The Isolation Hospital
As early as 1875 the medical officer of health reported that the borough was able to receive cases of smallpox and other infectious diseases, so there was provision of a hospital for such cases at that date. In 1879 Dr. Platt Wilks advised that all cases of Scarlet Fever, Smallpox, Measles, Typhus, etc should be removed to the borough isolation hospital or the Royal Infirmary without delay.
Mrs Kate Hunt was listed in the census of 1881 as being the caretaker and nurse of the Smallpox Hospital, Weeks-road, Ryde and by 1891 her address was The C. D. Isolation Hospital, Smallbrook. Kate had been in this employment since 1875. Also living at that address was her husband William and two adopted daughters, Ada Street and Kathleen Bresnahan. More about Kate Hunt here
When Kate Hunt died in 1919 at the age of 75, it was mentioned, “it would be remembered by old Ryders that the Hospital was originally in the field to the west of the present building (where the deceased first commenced her duties), resuming them again when the hospital was re-erected.” This moving of the hospital was ably achieved by the fact that the building was made of wood, the outside being painted white to portray the appearance of being sterile.
In March 1902 there was a great deal of speculation about the use of a house in Preston Place for isolation in case of a smallpox outbreak, the very suggestion of the mad scheme had already frightened the people of the neighbourhood.

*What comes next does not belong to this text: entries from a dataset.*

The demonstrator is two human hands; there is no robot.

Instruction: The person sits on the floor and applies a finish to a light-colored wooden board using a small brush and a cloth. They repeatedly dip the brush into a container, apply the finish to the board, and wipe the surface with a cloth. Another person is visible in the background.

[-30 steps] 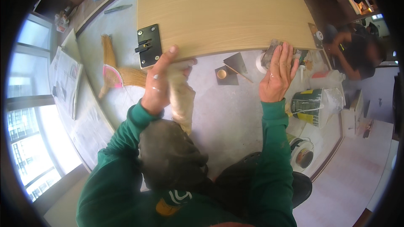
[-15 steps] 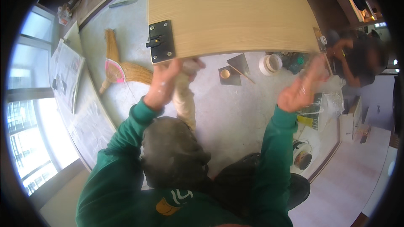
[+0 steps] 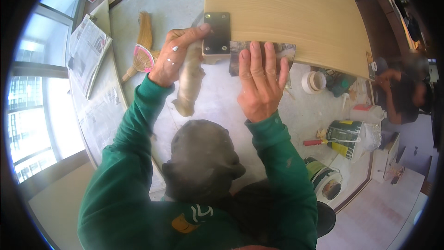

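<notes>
A pale wood-grain board [image 3: 282, 14] spans the top centre. At its near left corner is a black metal plate [image 3: 217, 32], screwed on at the corners. My left hand [image 3: 173, 58] grips that corner, thumb on the plate, other fingers hidden. Beside it hangs a crumpled beige cloth-like thing [image 3: 189, 83]; I cannot tell whether the hand holds it. My right hand [image 3: 263, 81] presses a mottled dark rectangular sheet [image 3: 236, 65] against the board's near edge, fingers straight on top and thumb hidden.
Left on the floor is a straw broom [image 3: 145, 58], by leaning papers [image 3: 90, 55]. At right stand a white tape-like ring [image 3: 314, 82], a jug [image 3: 365, 112], a tipped bucket [image 3: 344, 134] with a red-handled brush [image 3: 314, 142], and another bucket [image 3: 323, 176]. A person [image 3: 402, 92] works at far right.
My right hand has come left from the board's right side and now presses the dark sheet. My left thumb has moved up onto the black plate. The whole view has shifted.
</notes>
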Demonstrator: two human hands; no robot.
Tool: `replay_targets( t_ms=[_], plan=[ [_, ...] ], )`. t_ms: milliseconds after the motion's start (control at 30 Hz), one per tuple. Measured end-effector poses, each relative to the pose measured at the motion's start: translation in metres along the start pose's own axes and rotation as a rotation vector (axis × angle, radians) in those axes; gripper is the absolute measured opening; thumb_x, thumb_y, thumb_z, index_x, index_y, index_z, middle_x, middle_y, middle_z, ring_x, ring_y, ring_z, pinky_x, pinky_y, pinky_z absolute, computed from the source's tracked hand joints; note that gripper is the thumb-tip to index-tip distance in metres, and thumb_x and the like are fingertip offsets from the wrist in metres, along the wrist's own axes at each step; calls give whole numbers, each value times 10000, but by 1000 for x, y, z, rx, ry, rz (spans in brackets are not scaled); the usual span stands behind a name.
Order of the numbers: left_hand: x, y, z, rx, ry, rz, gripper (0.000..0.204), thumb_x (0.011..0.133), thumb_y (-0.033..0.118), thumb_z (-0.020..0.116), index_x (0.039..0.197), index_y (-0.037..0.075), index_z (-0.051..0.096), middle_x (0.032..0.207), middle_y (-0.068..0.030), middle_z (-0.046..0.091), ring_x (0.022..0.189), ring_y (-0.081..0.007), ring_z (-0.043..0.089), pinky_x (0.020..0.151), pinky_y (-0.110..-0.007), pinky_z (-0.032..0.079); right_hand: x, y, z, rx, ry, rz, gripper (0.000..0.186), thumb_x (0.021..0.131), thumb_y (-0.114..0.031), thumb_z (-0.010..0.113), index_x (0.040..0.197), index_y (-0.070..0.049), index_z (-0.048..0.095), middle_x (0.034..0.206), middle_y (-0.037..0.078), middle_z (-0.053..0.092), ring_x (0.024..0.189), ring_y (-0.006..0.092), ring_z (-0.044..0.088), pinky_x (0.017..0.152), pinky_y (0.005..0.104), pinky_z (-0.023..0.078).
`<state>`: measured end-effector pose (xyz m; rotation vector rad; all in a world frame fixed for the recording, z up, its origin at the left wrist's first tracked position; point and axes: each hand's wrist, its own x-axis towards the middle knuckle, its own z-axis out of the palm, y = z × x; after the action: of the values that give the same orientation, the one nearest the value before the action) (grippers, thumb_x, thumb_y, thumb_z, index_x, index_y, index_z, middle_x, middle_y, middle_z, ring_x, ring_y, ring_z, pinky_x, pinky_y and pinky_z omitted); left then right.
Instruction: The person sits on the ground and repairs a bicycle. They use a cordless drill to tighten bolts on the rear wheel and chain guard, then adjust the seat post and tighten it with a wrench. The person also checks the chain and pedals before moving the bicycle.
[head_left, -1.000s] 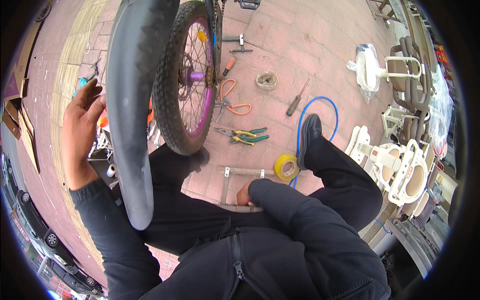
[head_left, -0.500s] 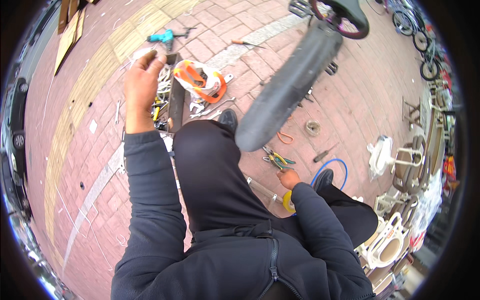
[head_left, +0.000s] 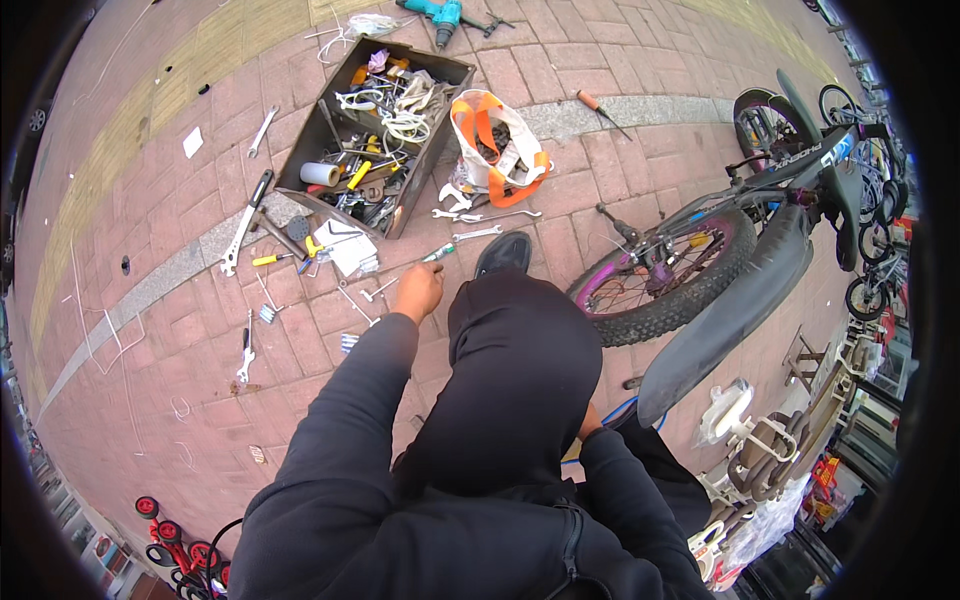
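My left hand (head_left: 418, 292) is low over the paving, left of my raised knee, its fingers curled together. A small green-and-white tube-like thing (head_left: 438, 253) shows at the fingertips; I cannot tell whether they grip it. Close by are a T-shaped metal tool (head_left: 379, 289) and a small open-end wrench (head_left: 478, 232). My right hand (head_left: 590, 422) is mostly behind the knee, fingers hidden, beside a blue loop of cable (head_left: 625, 405). To the right, a bicycle (head_left: 690, 260) has a knobby tire, a purple rim and a long black mudguard (head_left: 725, 315).
Ahead is a wooden toolbox (head_left: 430, 185) full of tools. A white bag with orange handles (head_left: 500, 150) stands beside it. An adjustable wrench (head_left: 247, 220), a hammer (head_left: 283, 235) and a screwdriver (head_left: 603, 113) lie on the bricks. Child seats (head_left: 770, 450) line the right.
My left hand has come down from beside the toolbox toward my knee. My view has turned left. My right hand, earlier at green-and-yellow-handled pliers, is now mostly hidden behind my leg.
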<state>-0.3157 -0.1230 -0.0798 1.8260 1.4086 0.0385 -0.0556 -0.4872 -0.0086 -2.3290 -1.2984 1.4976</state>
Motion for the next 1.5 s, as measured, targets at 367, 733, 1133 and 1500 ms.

The house was obviously taken on because a year later in February 1903, there was talk about giving it up at the expiration of the year’s tenancy or whether to keep it on by the quarter and get the services of the trained nurses from the Institution in Monkton Street.
In 1907 various letters in the local press were brought to the attention of the Borough Council, which read “The so-called Isolation Hospital consists of a shed in which there are two rooms for patients, the floor and wooden lining are in a bad state, totally unsuitable for the purpose. The cooking, cleaning, day and night nursing all devolve upon the caretaker nurse, who has been there 22 years; in case of sudden illness or any other emergency there is no means of communicating with the doctor except through the Sanitary Inspector who is supposed to visit once a day to take orders for food or medicines.”
It was proposed that an expenditure of £117 would be required for the hospital and the Medical Officer of Health agreed that the work being done would be reasonably efficient and close the mouths of those people continually not only running down the town, but saying things that were absolutely untrue.
The hospital was moved in 1905 when Ryde Borough Council purchased about an acre of land off Rosemary-lane, it was set up there on a brick foundation. A further strip of land was leased in 1911 and the hospital then came to have two buildings, the wooden one with two four-bedded wards, and a brick one for an ambulance and equipment. Records show that it was still in use in 1934.